>>

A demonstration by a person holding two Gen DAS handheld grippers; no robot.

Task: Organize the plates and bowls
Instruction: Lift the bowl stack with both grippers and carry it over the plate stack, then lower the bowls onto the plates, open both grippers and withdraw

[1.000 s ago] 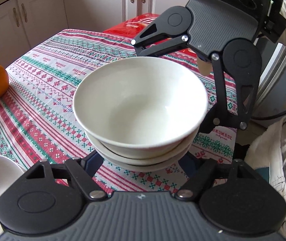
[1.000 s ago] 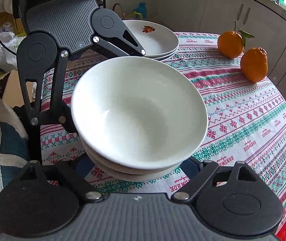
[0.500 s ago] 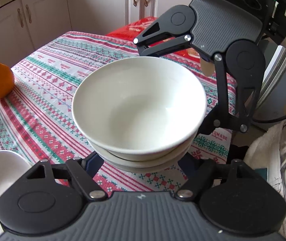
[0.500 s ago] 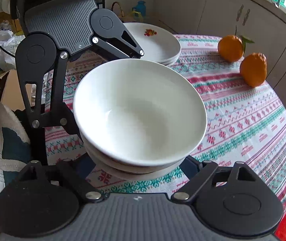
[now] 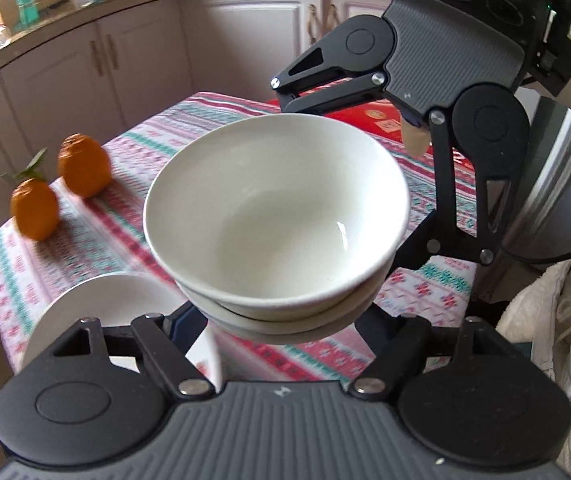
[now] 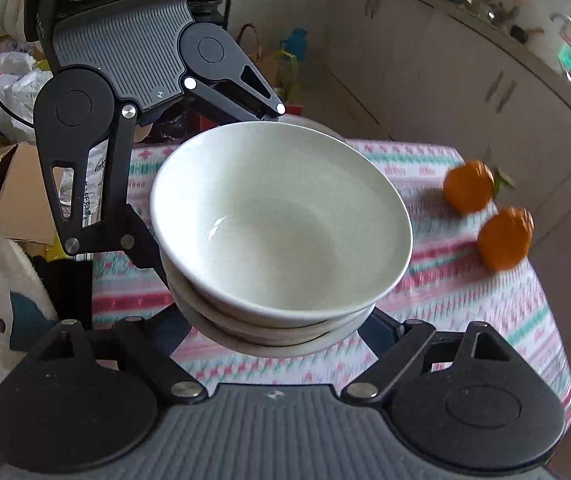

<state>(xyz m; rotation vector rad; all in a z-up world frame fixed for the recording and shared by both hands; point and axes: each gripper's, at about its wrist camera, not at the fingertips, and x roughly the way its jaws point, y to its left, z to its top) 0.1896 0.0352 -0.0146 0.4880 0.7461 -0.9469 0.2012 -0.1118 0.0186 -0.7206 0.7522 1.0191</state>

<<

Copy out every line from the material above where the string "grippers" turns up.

**Written answer**
A demonstration by a person holding two Gen DAS handheld grippers; no robot.
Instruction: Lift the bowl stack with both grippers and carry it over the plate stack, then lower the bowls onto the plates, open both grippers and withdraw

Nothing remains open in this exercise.